Длительное время находясь подле царя, он видел, что тот не был набожным человеком. Он знал и умел многое из того, чего не мог знать или уметь никто в этом мире, но в нём не было подлинной веры в бога. Сначала это смущало митрополита. Но позже он подумал, что, наверное, неправильно требовать показной веры от того, кто, возможно, лично видел Бога и говорил с ним.

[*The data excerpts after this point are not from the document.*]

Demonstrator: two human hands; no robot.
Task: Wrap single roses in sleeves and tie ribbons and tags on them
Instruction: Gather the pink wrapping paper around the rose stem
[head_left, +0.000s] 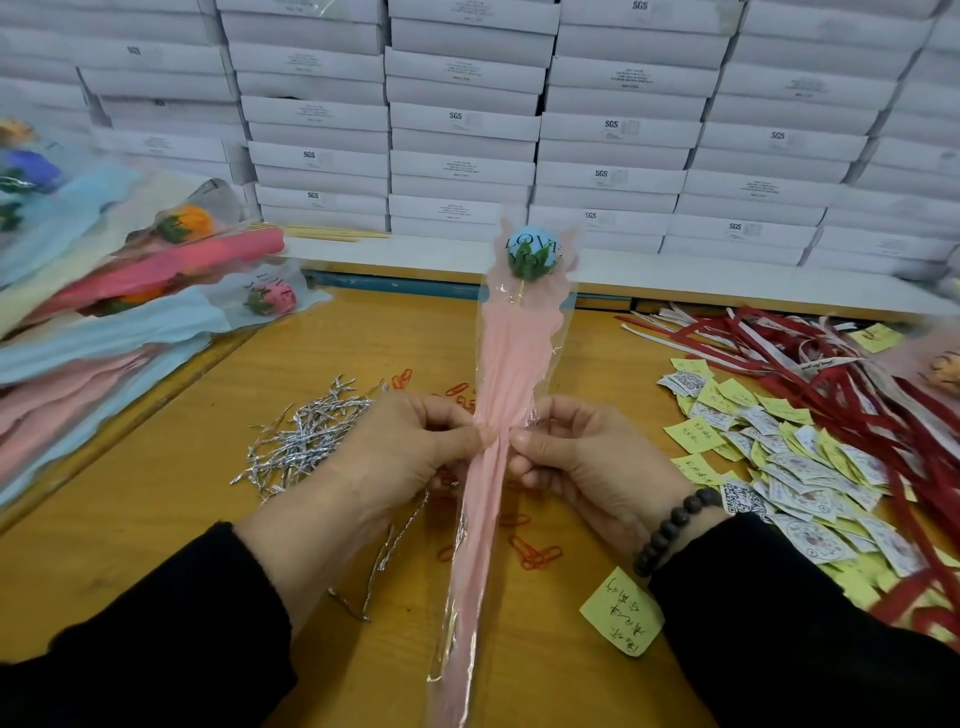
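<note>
A light blue rose (534, 248) with green leaves sits at the top of a pink and clear sleeve (511, 358) printed "LOVE YOU". The sleeve stands nearly upright over the middle of the wooden table (156, 519). My left hand (415, 452) and my right hand (582, 457) pinch the sleeve's gathered waist from either side, thumbs nearly meeting. A silver twist tie (387, 551) dangles below my left hand. Red and white ribbons (810, 374) lie at the right, with a heap of yellow and white tags (789, 467) in front of them.
A pile of silver twist ties (301, 436) lies left of my hands. Orange paper clips (535, 553) are scattered on the table. Wrapped roses and coloured sleeves (130, 291) are stacked at the left. White boxes (467, 119) form a wall behind. A yellow note (623, 613) lies near my right sleeve.
</note>
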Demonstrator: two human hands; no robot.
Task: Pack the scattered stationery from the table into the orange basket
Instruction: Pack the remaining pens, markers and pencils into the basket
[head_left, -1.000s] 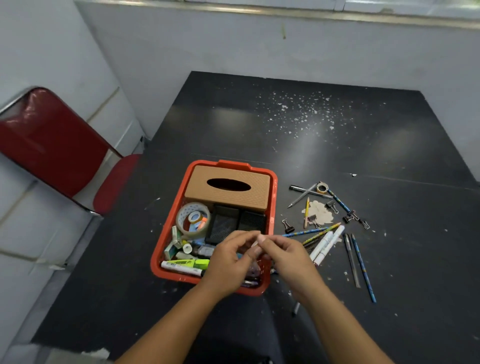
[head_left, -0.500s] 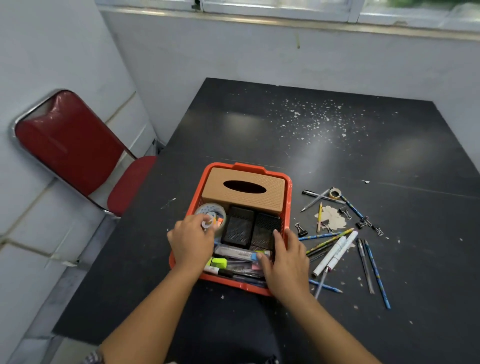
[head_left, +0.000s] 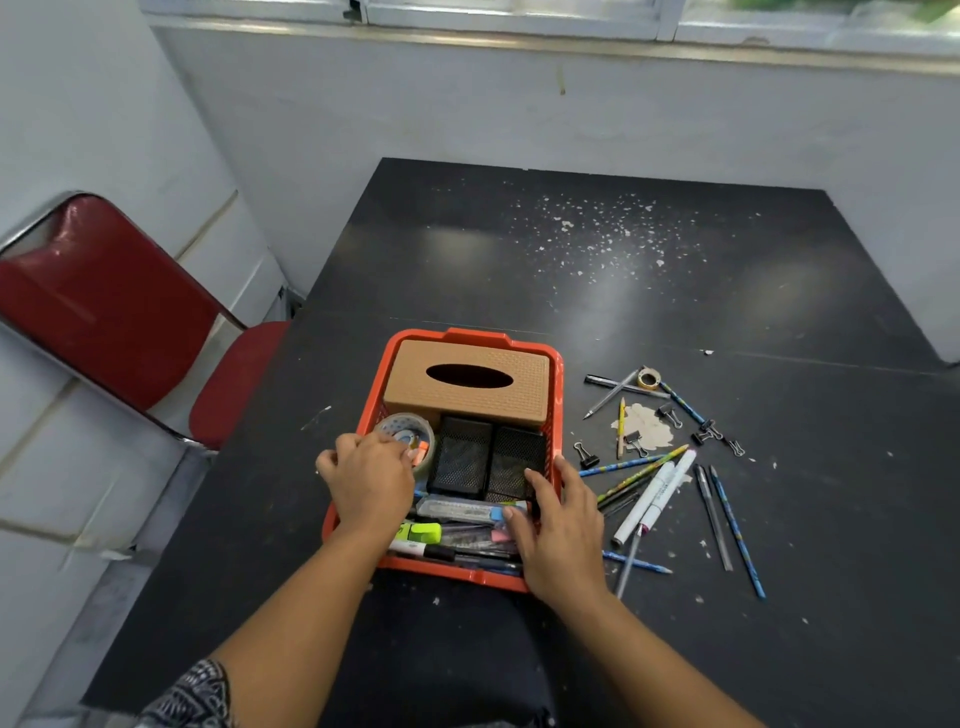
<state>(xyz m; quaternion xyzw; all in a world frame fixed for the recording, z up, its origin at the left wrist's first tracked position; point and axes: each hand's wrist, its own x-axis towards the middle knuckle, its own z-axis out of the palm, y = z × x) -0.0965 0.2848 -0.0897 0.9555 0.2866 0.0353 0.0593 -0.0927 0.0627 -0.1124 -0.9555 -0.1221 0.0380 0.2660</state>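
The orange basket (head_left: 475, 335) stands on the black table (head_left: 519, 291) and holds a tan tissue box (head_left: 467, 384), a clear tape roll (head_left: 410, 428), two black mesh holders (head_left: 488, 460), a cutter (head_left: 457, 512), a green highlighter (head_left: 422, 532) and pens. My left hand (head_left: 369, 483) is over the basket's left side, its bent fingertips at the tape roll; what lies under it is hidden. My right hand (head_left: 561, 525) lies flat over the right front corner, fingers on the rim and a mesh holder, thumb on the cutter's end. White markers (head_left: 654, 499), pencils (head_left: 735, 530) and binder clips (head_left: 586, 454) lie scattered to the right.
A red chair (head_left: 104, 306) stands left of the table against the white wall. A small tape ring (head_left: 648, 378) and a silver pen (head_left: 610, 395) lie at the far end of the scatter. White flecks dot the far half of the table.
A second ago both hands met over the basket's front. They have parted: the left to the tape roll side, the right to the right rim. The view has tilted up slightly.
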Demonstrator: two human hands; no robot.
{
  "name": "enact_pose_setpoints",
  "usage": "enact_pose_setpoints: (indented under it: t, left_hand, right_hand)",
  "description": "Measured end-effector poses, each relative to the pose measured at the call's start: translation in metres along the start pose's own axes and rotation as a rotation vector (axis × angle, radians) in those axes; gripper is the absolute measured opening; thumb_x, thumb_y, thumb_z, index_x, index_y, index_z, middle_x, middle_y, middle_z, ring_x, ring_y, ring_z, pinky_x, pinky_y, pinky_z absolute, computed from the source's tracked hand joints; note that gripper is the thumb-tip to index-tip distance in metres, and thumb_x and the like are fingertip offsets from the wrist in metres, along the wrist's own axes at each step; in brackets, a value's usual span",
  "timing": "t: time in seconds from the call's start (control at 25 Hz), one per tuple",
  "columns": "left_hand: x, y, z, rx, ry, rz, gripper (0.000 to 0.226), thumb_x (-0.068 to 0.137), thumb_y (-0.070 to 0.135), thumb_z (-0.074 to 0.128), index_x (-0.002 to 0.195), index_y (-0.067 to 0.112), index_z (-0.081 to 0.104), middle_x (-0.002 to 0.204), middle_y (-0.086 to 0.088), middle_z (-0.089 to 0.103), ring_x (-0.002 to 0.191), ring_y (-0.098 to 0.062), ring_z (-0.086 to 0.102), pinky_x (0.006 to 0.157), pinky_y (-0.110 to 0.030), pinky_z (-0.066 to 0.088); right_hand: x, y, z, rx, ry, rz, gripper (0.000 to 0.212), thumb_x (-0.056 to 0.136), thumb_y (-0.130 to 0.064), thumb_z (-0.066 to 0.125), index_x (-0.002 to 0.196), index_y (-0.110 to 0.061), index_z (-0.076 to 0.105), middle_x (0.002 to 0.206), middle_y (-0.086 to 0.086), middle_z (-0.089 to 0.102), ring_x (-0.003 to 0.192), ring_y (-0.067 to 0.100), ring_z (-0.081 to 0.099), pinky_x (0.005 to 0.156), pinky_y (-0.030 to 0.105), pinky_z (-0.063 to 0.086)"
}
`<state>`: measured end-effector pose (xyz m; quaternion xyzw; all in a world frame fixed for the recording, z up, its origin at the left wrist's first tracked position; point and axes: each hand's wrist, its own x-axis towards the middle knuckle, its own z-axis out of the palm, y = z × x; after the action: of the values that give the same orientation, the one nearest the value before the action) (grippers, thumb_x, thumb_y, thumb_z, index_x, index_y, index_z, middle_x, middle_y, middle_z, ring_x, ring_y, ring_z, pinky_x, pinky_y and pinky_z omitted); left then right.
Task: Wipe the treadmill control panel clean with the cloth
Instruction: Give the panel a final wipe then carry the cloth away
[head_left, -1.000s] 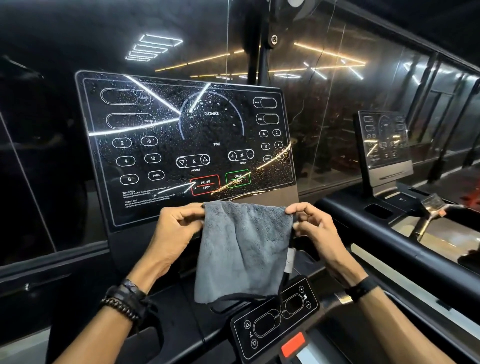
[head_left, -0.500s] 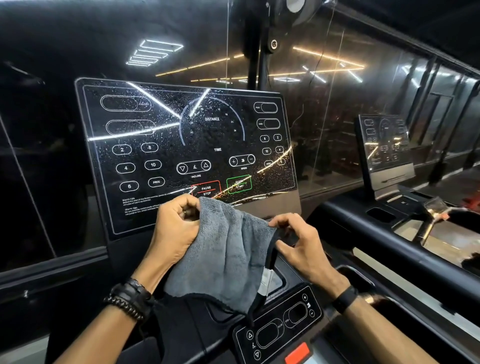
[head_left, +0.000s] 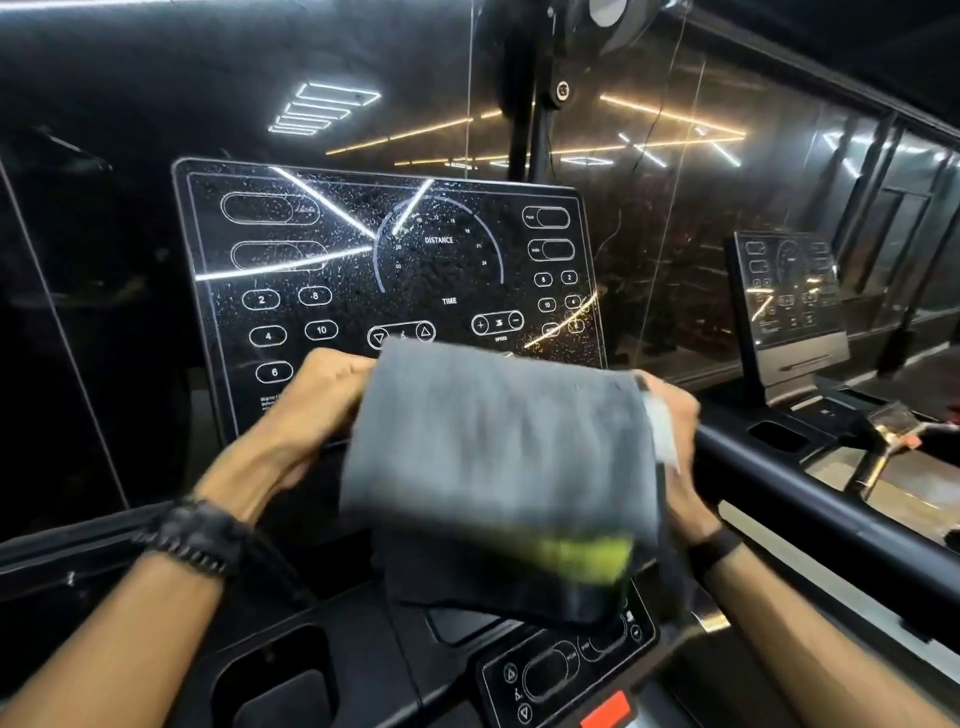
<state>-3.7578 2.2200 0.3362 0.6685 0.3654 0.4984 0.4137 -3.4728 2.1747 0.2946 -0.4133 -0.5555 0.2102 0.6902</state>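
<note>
Cloth (head_left: 498, 457) hangs between left hand (head_left: 332, 395) and right hand (head_left: 672, 415) grips.

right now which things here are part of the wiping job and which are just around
Part of the job:
grey cloth, held by left hand and right hand
droplet-covered control panel

Just around:
neighbouring treadmill's panel
lower button pad
black handrail

The room was dim and dark. Ceiling strip lights reflected in the glass wall (head_left: 675, 156) and glared as white streaks across the panel (head_left: 363, 260), showing up droplets. The cloth (head_left: 493, 467) and both hands were motion-blurred. Straight edges bowed toward the frame's sides.
</note>
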Motion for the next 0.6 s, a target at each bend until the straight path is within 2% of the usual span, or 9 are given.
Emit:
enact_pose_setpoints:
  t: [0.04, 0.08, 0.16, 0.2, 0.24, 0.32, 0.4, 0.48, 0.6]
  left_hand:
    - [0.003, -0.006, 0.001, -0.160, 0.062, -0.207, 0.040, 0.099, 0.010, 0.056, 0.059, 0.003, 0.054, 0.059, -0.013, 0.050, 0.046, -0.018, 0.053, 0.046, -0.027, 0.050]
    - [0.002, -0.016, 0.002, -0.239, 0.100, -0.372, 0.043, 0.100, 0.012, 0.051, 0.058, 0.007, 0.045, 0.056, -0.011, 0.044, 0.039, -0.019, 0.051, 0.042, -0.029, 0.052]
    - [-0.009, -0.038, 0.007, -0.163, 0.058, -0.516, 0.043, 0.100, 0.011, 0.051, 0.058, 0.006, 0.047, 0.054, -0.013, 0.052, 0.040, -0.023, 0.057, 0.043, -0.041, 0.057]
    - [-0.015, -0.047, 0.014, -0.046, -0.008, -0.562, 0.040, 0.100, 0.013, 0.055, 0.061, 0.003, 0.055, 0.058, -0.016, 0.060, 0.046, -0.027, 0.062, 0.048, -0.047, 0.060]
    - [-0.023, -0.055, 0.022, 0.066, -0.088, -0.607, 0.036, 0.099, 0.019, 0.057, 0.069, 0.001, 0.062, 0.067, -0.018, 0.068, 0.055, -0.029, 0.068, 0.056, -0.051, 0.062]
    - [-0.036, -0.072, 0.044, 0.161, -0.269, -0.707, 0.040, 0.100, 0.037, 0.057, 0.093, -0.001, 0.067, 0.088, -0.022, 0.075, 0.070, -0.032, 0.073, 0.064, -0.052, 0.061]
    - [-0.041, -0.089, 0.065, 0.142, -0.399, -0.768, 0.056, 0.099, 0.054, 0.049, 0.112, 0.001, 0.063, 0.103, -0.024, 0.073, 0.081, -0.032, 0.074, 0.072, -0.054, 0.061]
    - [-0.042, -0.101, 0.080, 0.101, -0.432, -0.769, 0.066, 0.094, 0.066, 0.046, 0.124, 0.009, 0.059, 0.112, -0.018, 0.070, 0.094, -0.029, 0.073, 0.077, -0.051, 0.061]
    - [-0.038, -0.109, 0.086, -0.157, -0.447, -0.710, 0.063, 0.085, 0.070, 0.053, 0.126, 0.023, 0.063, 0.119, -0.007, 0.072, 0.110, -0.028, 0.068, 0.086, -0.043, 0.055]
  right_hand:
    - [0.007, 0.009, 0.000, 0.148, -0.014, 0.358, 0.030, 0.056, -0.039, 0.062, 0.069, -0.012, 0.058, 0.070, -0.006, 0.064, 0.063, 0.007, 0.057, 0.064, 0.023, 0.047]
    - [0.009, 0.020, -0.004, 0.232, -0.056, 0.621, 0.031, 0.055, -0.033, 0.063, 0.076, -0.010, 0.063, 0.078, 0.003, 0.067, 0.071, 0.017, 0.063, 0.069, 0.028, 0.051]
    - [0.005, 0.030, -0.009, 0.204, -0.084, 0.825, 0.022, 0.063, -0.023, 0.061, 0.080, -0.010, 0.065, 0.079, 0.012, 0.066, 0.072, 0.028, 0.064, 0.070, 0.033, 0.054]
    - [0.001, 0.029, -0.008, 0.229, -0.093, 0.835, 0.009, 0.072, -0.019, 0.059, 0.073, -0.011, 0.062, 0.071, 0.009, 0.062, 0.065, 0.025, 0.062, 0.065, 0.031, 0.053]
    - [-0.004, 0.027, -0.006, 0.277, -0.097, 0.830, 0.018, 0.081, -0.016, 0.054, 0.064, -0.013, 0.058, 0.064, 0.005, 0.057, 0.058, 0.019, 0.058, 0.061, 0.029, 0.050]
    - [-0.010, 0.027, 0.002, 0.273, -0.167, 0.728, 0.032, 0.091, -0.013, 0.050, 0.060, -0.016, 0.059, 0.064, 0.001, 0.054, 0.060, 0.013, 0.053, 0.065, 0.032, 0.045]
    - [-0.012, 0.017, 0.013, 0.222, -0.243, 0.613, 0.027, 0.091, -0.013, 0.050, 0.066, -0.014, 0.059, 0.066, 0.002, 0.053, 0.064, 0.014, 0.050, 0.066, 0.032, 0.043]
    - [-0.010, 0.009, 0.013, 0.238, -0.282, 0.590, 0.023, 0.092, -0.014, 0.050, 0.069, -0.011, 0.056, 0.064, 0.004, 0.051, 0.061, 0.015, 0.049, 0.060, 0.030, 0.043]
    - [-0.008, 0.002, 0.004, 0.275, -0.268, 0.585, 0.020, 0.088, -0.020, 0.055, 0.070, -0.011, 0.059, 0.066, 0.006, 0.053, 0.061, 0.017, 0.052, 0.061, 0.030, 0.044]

Так, по слову царя, появилась отдельная медицинская служба, состоящая в основном из девушек, для ухода за раненными и производства пенициллина. К сожалению, долго храниться живой продукт не мог, да и каждая новая партия отличалась от предыдущей из-за тотального несовершенства методов очистки. Поэтому производить препарат приходилось на месте, рядом с больными, чтобы сразу пустить в дело.
Подхвативших заразу тут же изолировали в отдельных кельях и лечили чудодейственным лекарством под странным и непривычным названием «антибиотик». Так получилось, что Леонардо тоже заразился и попал в мягкие руки медицинских сестёр. Поднявшаяся температура мешала связанно мыслить. Пота вылилось столько, что пришлось трижды менять влажное от него постельное бельё. Но чудо-лекарство поставило его на ноги уже через несколько дней. Разве только немного кружилась голова и ещё подташнивало, но, в целом, уже было терпимо.